WBFN
- Battle Creek, Michigan; United States;
- Broadcast area: Radio-Locator: WBFN
- Frequency: 1400 kHz
- Branding: Family Life Radio

Programming
- Format: Religious
- Affiliations: Family Life Radio

Ownership
- Owner: Family Life Broadcasting; (Family Life Broadcasting System);

History
- First air date: September 28, 1926
- Former call signs: WKBP (1926–1930); WELL (1930–1964); WKFR (1964–1972); WKNR (1972–1988); WELL (1988–1996); WWKN (1996–1997); WRCC (1997–2006);
- Call sign meaning: Battle Creek's The Fan (former branding)

Technical information
- Licensing authority: FCC
- Facility ID: 37462
- Class: C
- Power: 1,000 watts
- Translator: 101.1 W266CG (Battle Creek)

Links
- Public license information: Public file; LMS;
- Website: Family Life Radio

= WBFN =

WBFN (1400 AM) is a radio station licensed to Battle Creek, Michigan, that broadcasts an adult contemporary Christian music and religious teaching format as an affiliate of Family Life Radio. The station operates full time with a power of 1,000 watts.

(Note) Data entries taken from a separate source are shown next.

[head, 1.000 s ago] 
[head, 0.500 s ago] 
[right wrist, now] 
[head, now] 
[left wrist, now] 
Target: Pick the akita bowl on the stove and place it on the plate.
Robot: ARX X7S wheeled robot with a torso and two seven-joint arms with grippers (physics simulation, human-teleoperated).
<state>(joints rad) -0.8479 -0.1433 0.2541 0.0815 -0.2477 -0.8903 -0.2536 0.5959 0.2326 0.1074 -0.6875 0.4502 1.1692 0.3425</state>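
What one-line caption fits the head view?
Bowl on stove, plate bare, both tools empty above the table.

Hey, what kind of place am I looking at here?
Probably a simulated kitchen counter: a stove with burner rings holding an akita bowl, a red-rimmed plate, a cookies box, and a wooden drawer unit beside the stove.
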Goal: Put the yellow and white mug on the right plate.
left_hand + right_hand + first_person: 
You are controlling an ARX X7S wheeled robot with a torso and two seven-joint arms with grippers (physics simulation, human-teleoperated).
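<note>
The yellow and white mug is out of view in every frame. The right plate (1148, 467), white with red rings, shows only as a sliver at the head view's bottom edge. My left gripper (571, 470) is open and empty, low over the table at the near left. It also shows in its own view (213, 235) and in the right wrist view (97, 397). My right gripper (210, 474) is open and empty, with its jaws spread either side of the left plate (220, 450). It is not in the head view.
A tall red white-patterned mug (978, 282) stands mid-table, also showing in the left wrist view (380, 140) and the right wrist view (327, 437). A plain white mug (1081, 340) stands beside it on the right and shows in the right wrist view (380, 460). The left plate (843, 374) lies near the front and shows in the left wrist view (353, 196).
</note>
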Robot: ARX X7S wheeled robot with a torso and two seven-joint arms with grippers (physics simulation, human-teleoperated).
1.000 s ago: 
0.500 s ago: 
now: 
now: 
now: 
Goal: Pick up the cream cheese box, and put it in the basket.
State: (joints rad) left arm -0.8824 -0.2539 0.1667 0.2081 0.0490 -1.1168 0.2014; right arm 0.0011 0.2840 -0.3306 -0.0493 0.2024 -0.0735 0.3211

WBFN is one of Michigan's oldest radio stations, having first signed on, as WKBP, in the fall of 1926. In addition, the station's original owner, the Battle Creek Enquirer and News, had operated a temporary station, WJBM, in October 1925, which is sometimes included as part of the station's history.

==History==

In October 1925, the Battle Creek Enquirer and News received a temporary permit for a station with the sequentially assigned call letters of WJBM. This station was operated by the newspaper in conjunction with a local radio equipment sales show. It conducted a test program on the 15th, followed by a formal broadcast on October 19. WJBM ceased operations with the close of the events.

On September 18, 1926, the newspaper received a permanent radio station license for WKBP, initially with 50 watts at 1130 kilohertz. These call letters were sequentially assigned, and the newspaper held a contest for listeners to suggest a slogan that reflected the call sign. The winning entry, from more than 2,000 submissions, was "We Keep Breakfast Popular", submitted by station technician W. S. Martin. The station signed on the air for the first time on September 28, 1926.

On November 11, 1928, under the provisions of the Federal Radio Commission's "General Order 40", WKBP was assigned to 1420 kHz. On March 12, 1930, the station changed its call letters to WELL. (Local resident John Harvey Kellogg was famous at this time for promoting "the road to wellness" at his sanitarium) In March 1941, the implementation of the North American Regional Broadcasting Agreement resulted in nearly all the stations on 1420 kHz being moved to 1450. However, WELL was an exception, and instead shifted to 1400, where the station has remained ever since. An FM sister, WELL-FM (now WKFR-FM), was added in June 1963, originally at 96.5 mHz but soon moving to 103.3.

On November 13, 1964, WELL changed its call letters to WKFR and switched its format from "Middle of the Road" (MOR) musical fare to Top 40 as "Keener 14," inspired by the success of WKNR "Keener 13" in Detroit (now WDTW). After the Detroit station dropped the WKNR calls as part of a sale and format change, on August 30, 1972, WKFR became WKNR. (However, its sister FM station did not change its calls, and remained WKFR-FM). The Top 40 format at AM 1400 continued until about 1982, when it was transferred to WKFR-FM (which retains it to this day). During the 1980s WKNR featured an oldies format and also a simulcast of WKFR-FM's Contemporary Hit Radio (CHR) format, before returning to the heritage WELL calls in on August 1, 1988.

On March 18, 1996, the call letters were briefly changed to WWKN, again standing for "keener". On January 10, 1997, it became WRCC, standing for "Radio Cereal City".

On July 27, 2006, the current call letters, WBFN, were adopted, as part of a switch to an all-sports schedule as "The Fan". The station previously carried the Music of Your Life adult standards format and was known as "Unforgettable 1400."

In early 2007 Clear Channel Communications agreed to transfer WBFN plus seven other local radio stations to Cumulus Broadcasting as part of Clear Channel's private equity takeover. Cumulus in turn agreed to immediately donate WBFN to Family Life Communications, in order to conform with the Federal Communications Commission's (FCC) market current ownership limits. In September WBFN began simulcasting Family Life's 96.7 FM WUFN in Albion, and the FCC approved the license transfer to Family Life on December 20, 2007, however the actual transfer was still contingent on the private equity takeover of Clear Channel, reportedly delayed because the credit crunch was making it difficult for the private equity firms to raise the necessary funds. The deal was ultimately completed on February 18, 2011.

WBFN signed on a 230-watt FM translator, W266CG 101.1 FM in Battle Creek, in September 2014.

==Award==
WELL received a 1946 Peabody Award for Outstanding Public Community Service for its program, "Our Town."